Below are records; count the lines that hold the string "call" and give only the count.

****

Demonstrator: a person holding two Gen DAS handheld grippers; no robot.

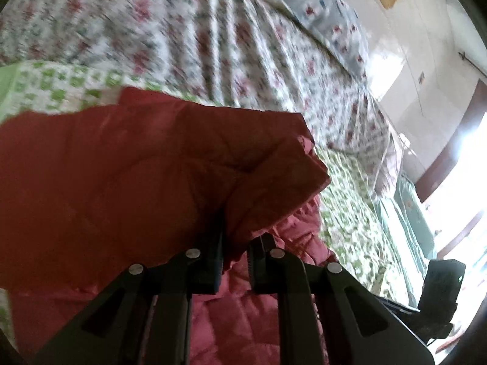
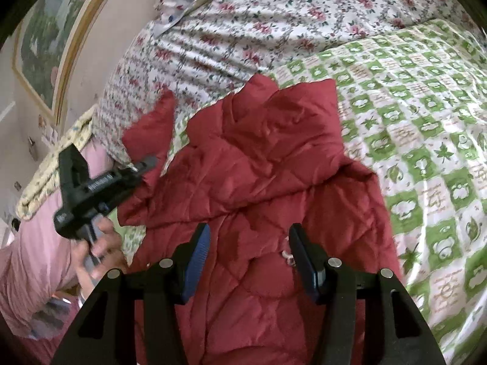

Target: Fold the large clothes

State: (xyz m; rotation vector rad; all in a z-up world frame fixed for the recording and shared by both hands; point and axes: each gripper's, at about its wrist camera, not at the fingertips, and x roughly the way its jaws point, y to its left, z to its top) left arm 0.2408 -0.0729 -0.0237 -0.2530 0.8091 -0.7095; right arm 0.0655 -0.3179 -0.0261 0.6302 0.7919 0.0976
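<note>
A red quilted jacket [image 2: 258, 182] lies on a bed with a green-and-white checked sheet [image 2: 426, 121]. My left gripper [image 1: 236, 237] is shut on a fold of the jacket [image 1: 137, 167] and holds it lifted, so the cloth fills the left wrist view. In the right wrist view the left gripper [image 2: 143, 164] grips the jacket's sleeve end at the left. My right gripper [image 2: 249, 243] is open and empty, hovering just above the jacket's body near a small white snap [image 2: 287, 255].
A floral quilt [image 2: 274, 15] is bunched at the head of the bed, with a pale blue flowered pillow [image 1: 319, 9] beyond it. A framed picture [image 2: 45, 39] hangs on the wall. The person's pink sleeve [image 2: 36, 258] is at the left. A bright doorway [image 1: 465, 167] is at the right.
</note>
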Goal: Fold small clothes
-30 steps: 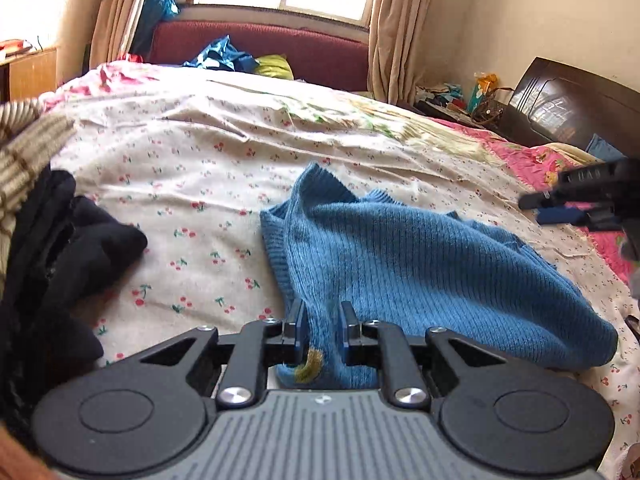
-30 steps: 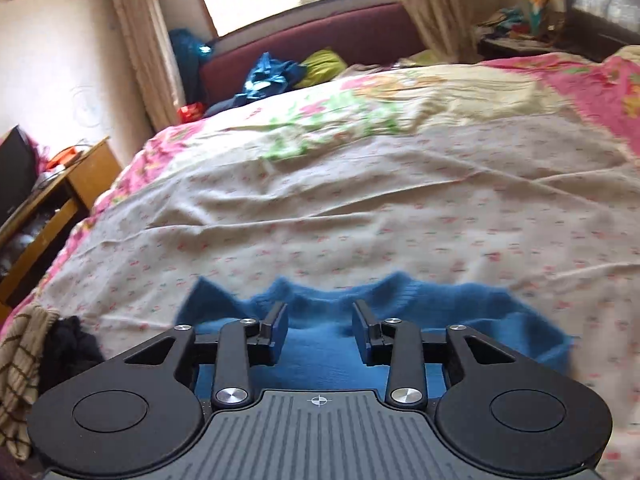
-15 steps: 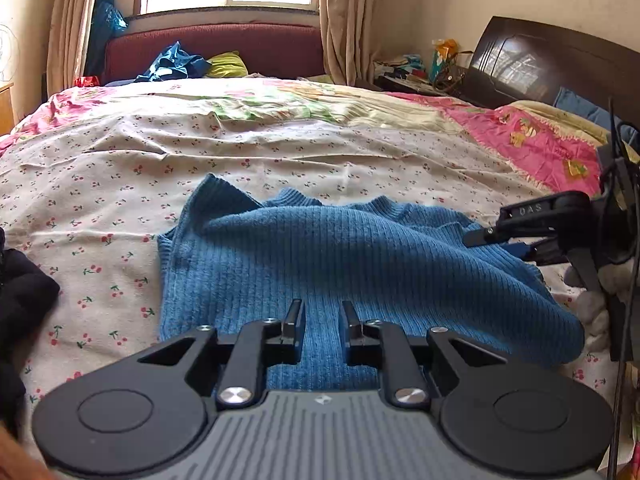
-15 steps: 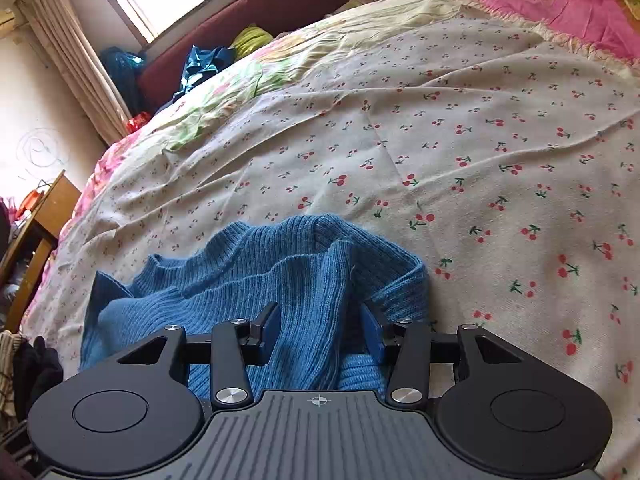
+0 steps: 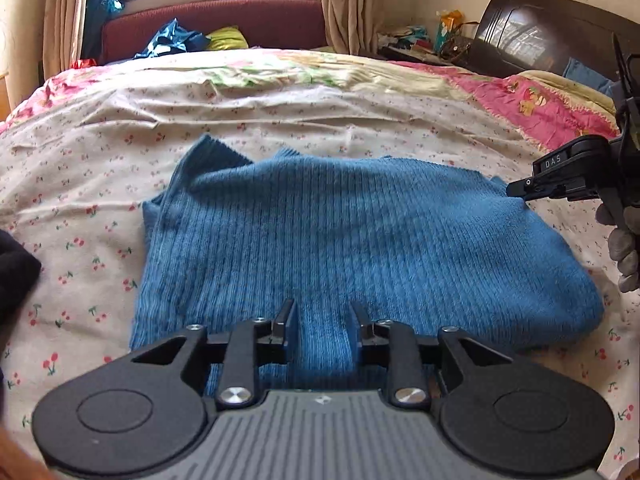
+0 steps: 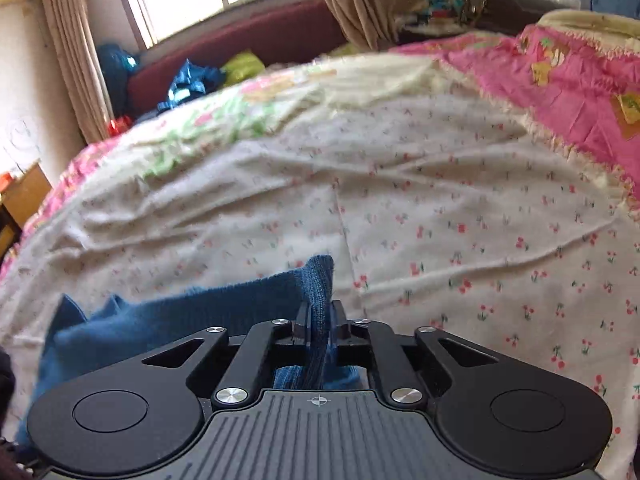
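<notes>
A blue ribbed knit sweater (image 5: pixel 340 240) lies spread on the cherry-print bedsheet (image 5: pixel 100 168). My left gripper (image 5: pixel 322 316) is open, its fingers low over the sweater's near edge with a raised ridge of knit between them. My right gripper (image 6: pixel 320 316) is shut on a corner of the blue sweater (image 6: pixel 316 292), which sticks up between the jaws. In the left wrist view the right gripper (image 5: pixel 516 191) shows at the sweater's right edge, held by a gloved hand (image 5: pixel 624 252).
A dark garment (image 5: pixel 16 264) lies at the left of the bed. A pink quilt (image 6: pixel 580 80) covers the bed's right side by the dark headboard (image 5: pixel 552 36). A maroon couch (image 5: pixel 216 20) with clothes stands under the window.
My right gripper has shut on the sweater's corner; it was open around the fabric before. My left gripper has opened wider over the sweater's near edge. The sweater lies flatter.
</notes>
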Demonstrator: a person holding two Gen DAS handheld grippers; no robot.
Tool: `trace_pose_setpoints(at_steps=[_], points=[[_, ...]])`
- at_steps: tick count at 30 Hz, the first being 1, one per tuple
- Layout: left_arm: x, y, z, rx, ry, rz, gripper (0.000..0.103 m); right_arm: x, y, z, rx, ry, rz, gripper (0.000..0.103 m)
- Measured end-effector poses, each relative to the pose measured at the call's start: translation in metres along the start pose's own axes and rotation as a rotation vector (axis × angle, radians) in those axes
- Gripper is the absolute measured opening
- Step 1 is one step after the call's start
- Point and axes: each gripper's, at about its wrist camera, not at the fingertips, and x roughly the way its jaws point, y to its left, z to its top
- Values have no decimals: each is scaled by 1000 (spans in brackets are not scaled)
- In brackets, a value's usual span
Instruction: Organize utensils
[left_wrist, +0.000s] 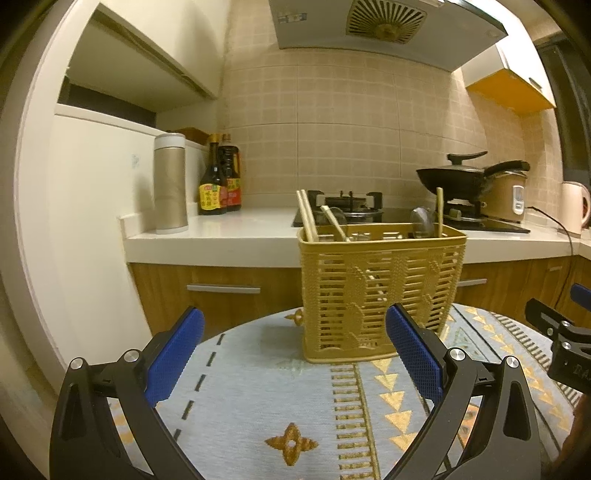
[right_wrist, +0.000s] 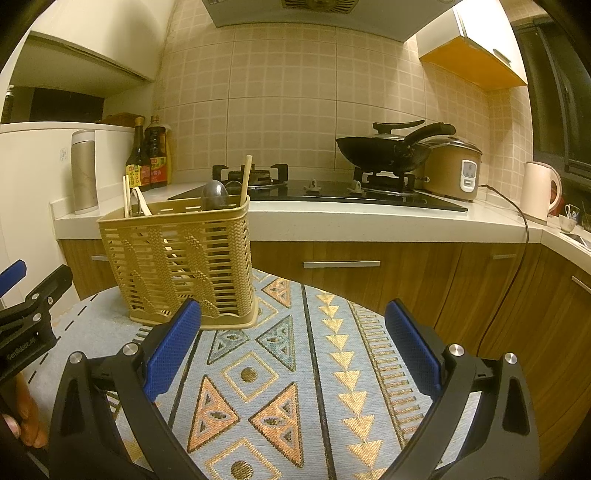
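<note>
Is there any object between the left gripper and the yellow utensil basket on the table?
Nothing visible does. The left gripper is open and empty, and only bare patterned tablecloth lies between it and the utensil basket.

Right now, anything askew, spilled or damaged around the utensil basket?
Nothing stands out. The basket stands upright on the patterned cloth, chopsticks and spoons inside, leaning a little. No spill shows. Left gripper and right gripper are open, holding nothing.
</note>
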Motion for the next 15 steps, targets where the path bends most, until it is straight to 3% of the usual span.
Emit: trace_pose_setpoints(at_steps=[15], points=[[0, 5, 1, -16, -4, -25, 96, 0, 2, -1, -2, 0, 0, 95]])
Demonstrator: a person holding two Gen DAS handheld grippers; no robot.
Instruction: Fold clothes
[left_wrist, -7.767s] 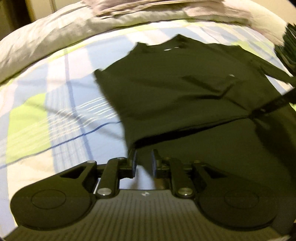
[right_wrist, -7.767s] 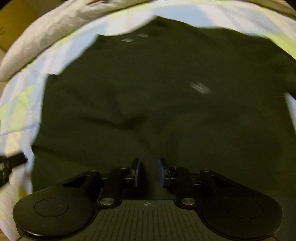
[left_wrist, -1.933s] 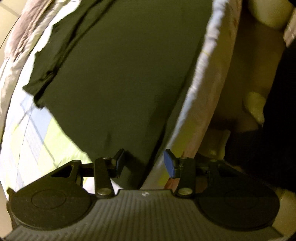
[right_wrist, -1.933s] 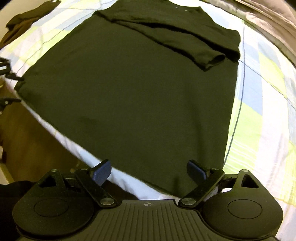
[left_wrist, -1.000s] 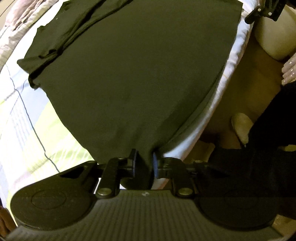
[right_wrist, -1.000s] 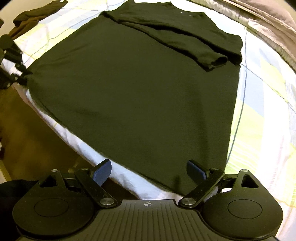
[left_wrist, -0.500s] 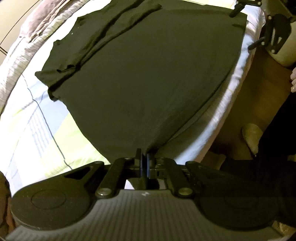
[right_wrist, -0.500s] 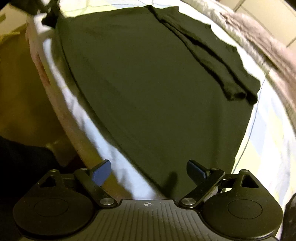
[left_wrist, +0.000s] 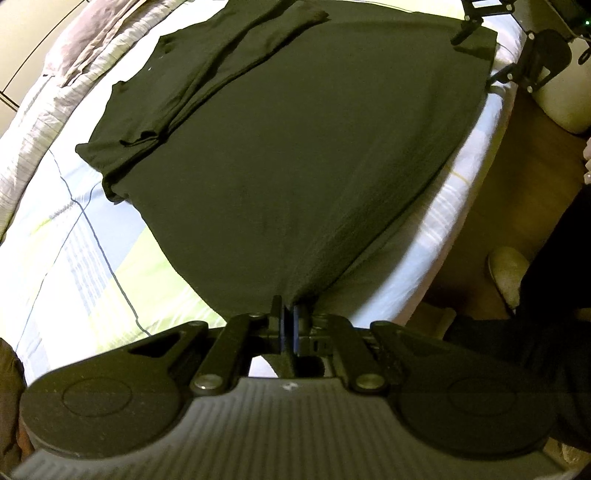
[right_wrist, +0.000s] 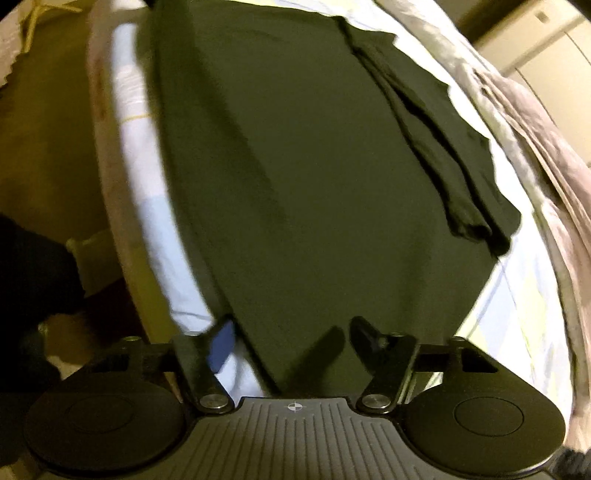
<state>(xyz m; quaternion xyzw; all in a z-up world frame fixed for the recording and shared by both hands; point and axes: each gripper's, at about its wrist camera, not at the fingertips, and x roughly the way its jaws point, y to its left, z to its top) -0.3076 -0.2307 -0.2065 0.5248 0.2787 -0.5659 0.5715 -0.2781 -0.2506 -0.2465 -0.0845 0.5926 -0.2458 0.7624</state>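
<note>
Checked bed sheet, pale blue, lime and white, is the working surface, with wooden floor past its near edge; I work from that edge. Nearest in the left wrist view, my left gripper is clenched on a hem corner of the dark green shirt; the cloth bunches into a small peak where it enters the blue pads, and creases fan away from that pinch. A light slipper sits on the floor to the right of it, beside a dark trouser leg. In the right wrist view, my right gripper sits at the other hem corner; its jaws have just been closing, yet a gap remains; the hem lies between the fingers, the left blue pad out over the white mattress edge, the right finger over the cloth; I see neither pad pressing on the fabric, so nothing is grasped there. Beyond both grippers the shirt lies flat on the bed, hem along the bed edge, body smooth. Farther on, both sleeves are folded inward across the upper body, one cuff ending near the shirt's side edge. Farthest, a rumpled grey-white blanket runs along the back of the bed; in the left view the right gripper shows at the far hem corner.
</note>
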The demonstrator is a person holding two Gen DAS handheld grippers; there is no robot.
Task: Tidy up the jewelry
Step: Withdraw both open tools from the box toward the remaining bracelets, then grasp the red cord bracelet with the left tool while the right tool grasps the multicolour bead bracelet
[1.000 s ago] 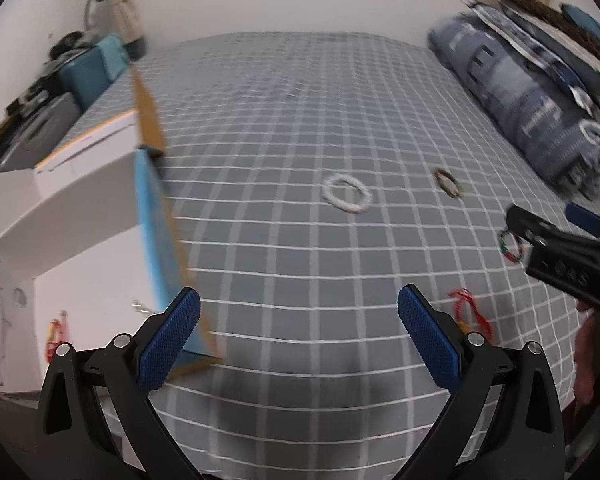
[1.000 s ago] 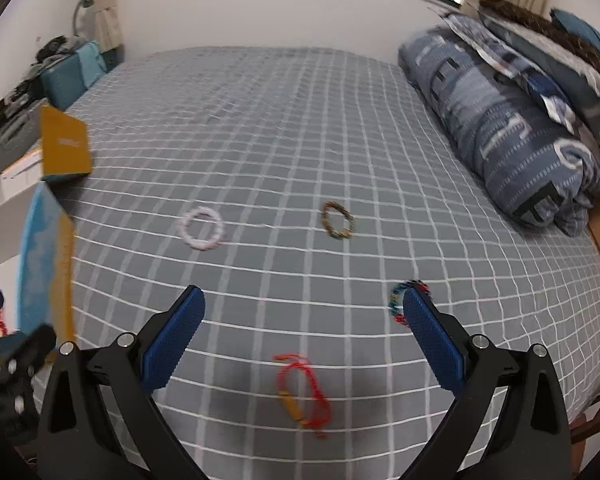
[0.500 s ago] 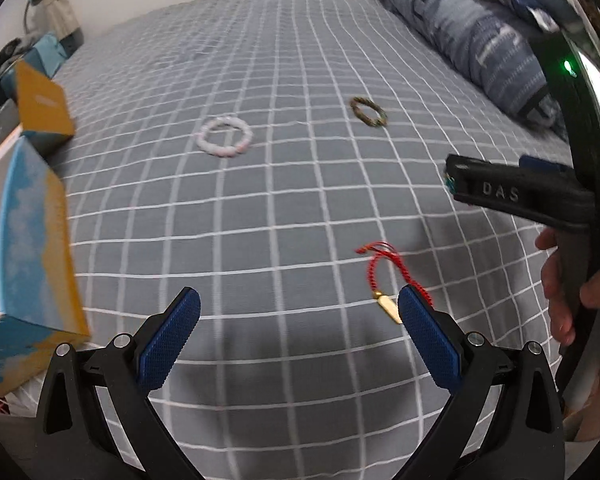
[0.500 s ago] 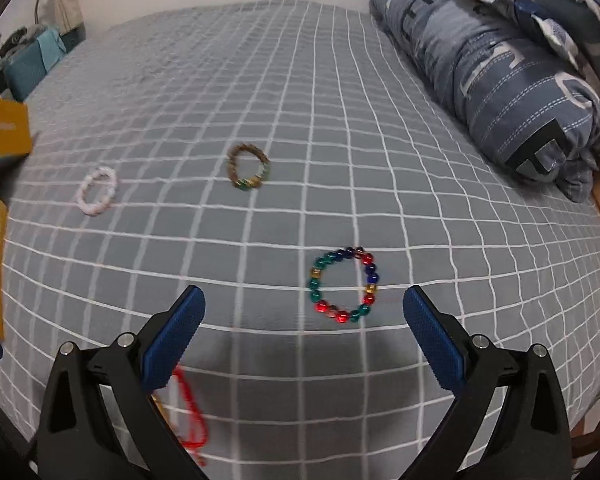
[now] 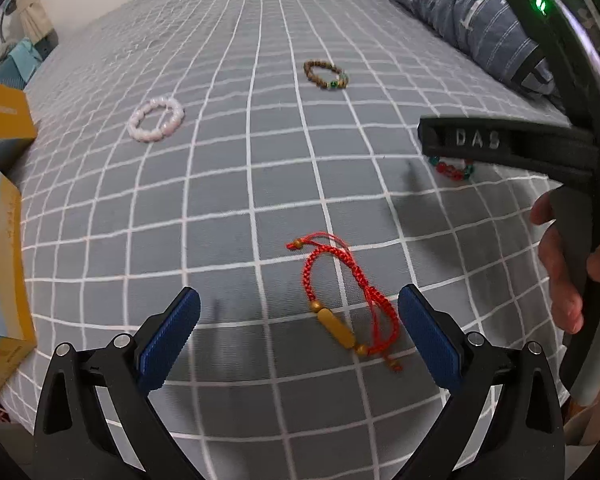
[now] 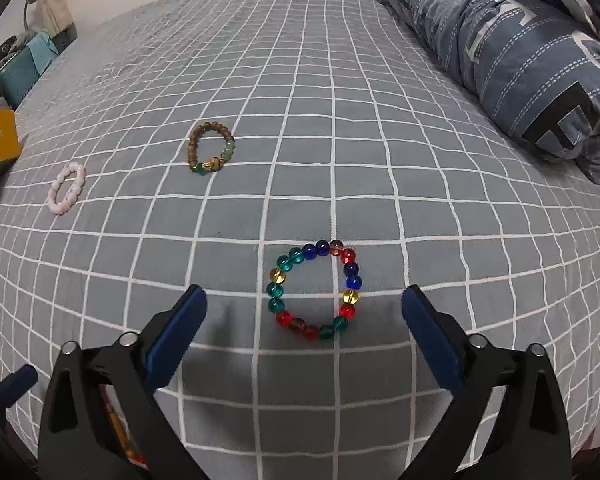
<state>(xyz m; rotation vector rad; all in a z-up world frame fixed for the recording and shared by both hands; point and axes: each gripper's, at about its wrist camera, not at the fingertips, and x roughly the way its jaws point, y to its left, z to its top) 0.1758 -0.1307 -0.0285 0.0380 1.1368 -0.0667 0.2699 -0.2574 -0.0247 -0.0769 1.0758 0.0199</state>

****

* Answer to this task
2